PROVIDED MATERIAL START

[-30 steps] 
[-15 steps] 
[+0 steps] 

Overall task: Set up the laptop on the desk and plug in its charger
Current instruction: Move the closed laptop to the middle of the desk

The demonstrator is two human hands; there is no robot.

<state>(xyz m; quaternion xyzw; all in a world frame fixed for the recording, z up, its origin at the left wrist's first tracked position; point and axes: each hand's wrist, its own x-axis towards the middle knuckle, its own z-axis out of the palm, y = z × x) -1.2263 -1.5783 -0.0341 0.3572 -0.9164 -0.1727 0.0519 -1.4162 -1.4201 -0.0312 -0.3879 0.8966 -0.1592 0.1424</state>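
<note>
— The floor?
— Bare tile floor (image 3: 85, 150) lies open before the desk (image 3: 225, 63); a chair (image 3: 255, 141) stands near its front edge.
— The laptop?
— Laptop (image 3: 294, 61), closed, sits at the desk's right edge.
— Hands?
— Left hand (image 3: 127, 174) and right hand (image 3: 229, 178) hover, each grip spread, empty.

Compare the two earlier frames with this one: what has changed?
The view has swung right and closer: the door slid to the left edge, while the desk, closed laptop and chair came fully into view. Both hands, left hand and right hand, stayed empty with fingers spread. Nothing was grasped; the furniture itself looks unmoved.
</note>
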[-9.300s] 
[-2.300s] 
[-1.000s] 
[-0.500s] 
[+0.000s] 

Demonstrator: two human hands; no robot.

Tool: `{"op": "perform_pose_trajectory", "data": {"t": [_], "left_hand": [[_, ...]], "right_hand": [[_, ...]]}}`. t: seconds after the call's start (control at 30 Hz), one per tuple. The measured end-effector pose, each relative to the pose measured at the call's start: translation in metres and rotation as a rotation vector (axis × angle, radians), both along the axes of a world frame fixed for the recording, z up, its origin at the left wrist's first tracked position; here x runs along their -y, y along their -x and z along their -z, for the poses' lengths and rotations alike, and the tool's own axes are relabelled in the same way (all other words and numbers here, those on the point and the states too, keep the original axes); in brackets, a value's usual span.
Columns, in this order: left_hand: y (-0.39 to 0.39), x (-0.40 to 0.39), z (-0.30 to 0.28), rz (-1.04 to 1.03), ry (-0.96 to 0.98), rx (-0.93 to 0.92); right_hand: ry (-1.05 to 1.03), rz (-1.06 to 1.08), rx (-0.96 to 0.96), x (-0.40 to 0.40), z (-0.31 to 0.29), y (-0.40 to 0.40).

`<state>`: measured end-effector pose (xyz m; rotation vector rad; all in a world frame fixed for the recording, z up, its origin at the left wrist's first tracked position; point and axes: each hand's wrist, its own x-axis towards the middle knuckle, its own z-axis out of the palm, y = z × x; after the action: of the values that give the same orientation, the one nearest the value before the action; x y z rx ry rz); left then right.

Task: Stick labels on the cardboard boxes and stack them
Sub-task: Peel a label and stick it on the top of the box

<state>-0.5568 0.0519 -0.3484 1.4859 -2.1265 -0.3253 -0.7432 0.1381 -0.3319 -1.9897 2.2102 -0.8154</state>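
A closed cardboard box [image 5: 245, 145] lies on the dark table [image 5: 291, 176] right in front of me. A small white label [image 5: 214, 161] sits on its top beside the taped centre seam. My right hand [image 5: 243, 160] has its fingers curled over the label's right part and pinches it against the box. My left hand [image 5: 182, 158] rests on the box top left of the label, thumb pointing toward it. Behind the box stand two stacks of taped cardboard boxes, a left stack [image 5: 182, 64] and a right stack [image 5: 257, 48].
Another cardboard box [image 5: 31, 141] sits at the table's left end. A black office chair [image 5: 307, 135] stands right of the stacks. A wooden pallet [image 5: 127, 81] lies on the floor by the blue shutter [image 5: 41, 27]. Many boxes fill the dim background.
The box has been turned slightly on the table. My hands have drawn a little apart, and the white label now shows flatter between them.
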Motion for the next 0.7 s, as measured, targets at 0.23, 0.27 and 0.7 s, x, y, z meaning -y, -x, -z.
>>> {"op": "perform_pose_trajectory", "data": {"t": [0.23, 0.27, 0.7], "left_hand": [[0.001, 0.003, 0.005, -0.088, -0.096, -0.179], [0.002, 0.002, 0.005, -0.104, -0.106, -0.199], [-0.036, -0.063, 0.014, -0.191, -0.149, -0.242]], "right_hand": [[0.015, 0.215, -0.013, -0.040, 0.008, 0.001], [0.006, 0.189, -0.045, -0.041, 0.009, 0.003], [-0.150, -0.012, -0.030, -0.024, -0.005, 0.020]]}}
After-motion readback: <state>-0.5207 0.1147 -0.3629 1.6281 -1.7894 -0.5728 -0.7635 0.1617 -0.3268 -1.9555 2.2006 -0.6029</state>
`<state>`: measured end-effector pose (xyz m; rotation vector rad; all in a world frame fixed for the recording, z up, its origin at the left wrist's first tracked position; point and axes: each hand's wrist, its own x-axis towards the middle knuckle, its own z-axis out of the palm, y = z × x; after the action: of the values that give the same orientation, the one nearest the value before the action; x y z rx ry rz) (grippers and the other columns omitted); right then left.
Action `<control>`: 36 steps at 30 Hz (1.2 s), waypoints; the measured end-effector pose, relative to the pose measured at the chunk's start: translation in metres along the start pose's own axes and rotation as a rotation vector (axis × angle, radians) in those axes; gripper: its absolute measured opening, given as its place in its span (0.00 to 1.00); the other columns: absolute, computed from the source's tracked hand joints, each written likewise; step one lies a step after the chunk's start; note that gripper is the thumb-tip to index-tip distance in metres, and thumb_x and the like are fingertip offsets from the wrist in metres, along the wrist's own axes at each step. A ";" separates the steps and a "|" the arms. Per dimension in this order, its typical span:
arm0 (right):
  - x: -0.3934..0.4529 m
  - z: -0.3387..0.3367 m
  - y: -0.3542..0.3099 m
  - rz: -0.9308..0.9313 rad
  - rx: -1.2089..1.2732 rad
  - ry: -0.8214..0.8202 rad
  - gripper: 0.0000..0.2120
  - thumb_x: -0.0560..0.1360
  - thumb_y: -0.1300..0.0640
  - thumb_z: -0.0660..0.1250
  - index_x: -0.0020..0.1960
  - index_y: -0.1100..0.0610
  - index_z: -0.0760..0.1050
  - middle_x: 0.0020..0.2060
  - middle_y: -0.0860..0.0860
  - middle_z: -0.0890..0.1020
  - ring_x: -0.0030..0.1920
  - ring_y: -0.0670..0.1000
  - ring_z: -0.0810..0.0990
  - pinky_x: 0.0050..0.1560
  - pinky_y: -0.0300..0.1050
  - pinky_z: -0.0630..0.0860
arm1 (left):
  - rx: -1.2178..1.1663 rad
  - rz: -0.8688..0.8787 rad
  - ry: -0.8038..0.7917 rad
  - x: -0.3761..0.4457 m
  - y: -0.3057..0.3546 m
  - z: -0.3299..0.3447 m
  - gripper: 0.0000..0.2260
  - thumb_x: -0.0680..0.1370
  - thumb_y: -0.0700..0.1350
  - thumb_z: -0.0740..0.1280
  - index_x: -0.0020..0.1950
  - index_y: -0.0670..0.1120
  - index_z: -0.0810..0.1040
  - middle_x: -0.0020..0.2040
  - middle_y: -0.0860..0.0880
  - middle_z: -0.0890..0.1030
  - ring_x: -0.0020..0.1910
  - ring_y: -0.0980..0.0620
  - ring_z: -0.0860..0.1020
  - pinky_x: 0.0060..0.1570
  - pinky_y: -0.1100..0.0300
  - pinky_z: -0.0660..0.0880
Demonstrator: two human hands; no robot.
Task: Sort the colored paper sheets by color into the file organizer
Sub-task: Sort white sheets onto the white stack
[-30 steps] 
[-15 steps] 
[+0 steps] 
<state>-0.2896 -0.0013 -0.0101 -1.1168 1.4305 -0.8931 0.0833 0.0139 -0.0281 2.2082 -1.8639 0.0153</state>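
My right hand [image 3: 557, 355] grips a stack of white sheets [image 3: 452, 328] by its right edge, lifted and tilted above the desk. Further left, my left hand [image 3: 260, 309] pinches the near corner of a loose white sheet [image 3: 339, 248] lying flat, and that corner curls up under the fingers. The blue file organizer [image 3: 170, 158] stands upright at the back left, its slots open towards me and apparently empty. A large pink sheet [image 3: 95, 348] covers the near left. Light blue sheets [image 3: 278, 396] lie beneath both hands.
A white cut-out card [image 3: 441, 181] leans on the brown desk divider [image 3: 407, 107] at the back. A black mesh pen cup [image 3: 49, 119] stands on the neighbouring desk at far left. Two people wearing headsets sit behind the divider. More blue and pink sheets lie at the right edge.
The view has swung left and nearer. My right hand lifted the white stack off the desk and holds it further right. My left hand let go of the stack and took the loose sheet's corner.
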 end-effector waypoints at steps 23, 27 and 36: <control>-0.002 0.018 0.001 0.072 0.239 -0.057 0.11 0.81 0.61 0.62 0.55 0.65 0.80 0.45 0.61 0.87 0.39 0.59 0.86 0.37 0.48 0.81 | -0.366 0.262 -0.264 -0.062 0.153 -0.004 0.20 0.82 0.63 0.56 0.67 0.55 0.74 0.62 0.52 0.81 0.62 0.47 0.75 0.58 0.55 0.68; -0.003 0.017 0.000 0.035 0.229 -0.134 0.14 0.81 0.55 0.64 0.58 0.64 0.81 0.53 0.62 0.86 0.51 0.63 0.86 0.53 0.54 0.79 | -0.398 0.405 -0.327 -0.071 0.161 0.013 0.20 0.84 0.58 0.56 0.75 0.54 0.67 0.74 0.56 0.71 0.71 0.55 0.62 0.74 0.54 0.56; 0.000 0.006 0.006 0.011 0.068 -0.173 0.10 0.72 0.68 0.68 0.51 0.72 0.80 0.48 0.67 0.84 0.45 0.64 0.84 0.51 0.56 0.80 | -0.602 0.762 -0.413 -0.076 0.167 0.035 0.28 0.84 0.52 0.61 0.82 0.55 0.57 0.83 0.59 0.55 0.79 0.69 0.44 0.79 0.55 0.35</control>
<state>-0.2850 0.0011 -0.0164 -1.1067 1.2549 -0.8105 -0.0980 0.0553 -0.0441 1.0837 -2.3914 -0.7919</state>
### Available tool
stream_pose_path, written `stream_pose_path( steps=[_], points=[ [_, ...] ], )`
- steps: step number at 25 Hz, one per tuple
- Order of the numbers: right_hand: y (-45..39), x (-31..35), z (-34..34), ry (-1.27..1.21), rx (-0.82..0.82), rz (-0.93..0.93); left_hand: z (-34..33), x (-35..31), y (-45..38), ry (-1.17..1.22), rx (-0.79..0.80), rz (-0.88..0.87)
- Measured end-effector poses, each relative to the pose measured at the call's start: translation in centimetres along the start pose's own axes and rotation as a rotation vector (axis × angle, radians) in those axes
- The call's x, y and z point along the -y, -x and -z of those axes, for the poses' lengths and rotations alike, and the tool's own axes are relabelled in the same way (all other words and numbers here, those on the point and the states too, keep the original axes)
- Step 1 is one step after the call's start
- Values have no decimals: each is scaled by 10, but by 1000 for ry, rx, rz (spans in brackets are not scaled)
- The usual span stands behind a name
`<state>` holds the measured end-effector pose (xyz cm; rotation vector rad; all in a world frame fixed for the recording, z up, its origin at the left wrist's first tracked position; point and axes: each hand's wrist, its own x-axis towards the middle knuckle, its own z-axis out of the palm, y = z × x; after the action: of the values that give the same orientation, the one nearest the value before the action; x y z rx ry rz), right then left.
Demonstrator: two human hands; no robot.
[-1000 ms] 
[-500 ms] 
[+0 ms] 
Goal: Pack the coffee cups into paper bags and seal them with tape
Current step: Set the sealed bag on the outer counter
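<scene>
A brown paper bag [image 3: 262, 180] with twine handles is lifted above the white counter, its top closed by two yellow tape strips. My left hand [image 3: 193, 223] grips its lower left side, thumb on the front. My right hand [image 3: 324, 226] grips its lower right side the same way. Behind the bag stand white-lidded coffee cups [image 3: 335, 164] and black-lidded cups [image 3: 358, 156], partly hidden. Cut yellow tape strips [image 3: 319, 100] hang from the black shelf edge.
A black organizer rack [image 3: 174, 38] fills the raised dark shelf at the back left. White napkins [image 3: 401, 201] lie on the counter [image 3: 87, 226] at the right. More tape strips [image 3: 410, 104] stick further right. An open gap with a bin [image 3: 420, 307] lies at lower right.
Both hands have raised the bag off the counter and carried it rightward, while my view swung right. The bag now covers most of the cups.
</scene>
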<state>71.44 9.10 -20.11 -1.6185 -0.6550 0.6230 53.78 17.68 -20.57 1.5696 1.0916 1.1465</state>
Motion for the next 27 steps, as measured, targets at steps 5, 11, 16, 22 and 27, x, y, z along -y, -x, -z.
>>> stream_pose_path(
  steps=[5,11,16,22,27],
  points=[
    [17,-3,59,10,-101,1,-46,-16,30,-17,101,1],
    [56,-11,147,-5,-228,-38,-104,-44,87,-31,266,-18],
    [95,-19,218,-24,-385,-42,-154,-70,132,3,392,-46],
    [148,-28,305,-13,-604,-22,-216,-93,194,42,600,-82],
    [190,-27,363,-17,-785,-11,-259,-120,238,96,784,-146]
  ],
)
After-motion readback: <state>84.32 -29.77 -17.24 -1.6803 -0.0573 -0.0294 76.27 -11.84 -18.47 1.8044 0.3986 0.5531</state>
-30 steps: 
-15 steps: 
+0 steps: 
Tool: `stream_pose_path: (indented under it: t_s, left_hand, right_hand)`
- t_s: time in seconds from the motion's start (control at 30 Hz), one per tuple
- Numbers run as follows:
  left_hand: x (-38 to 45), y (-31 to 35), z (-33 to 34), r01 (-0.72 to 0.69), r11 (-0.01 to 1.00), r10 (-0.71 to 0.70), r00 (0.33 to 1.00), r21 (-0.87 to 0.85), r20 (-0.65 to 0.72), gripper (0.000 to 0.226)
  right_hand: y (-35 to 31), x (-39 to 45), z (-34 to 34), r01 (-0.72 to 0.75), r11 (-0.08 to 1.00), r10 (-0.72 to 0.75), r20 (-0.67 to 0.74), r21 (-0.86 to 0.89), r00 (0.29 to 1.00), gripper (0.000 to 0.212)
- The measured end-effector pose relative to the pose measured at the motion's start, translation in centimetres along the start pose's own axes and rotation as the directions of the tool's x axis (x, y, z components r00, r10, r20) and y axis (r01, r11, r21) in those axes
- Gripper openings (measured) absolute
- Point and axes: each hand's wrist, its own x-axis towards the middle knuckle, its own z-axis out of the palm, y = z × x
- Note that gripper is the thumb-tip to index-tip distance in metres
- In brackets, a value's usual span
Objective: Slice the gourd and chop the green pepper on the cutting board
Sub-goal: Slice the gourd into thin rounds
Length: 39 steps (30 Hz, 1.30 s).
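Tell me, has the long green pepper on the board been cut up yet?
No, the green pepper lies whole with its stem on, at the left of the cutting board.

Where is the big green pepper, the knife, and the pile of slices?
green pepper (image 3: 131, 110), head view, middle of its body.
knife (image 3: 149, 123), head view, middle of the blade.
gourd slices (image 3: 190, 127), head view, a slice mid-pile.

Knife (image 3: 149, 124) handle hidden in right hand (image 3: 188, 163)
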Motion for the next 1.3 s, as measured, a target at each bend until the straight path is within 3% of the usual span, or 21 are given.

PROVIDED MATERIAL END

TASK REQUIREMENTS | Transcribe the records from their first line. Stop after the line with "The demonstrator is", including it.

EXPECTED ANSWER |
[-30 steps] 
[-15 steps] 
[+0 steps] 

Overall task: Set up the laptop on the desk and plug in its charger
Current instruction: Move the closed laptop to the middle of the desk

The demonstrator is two human hands; there is no robot.

The output for this exercise is now complete.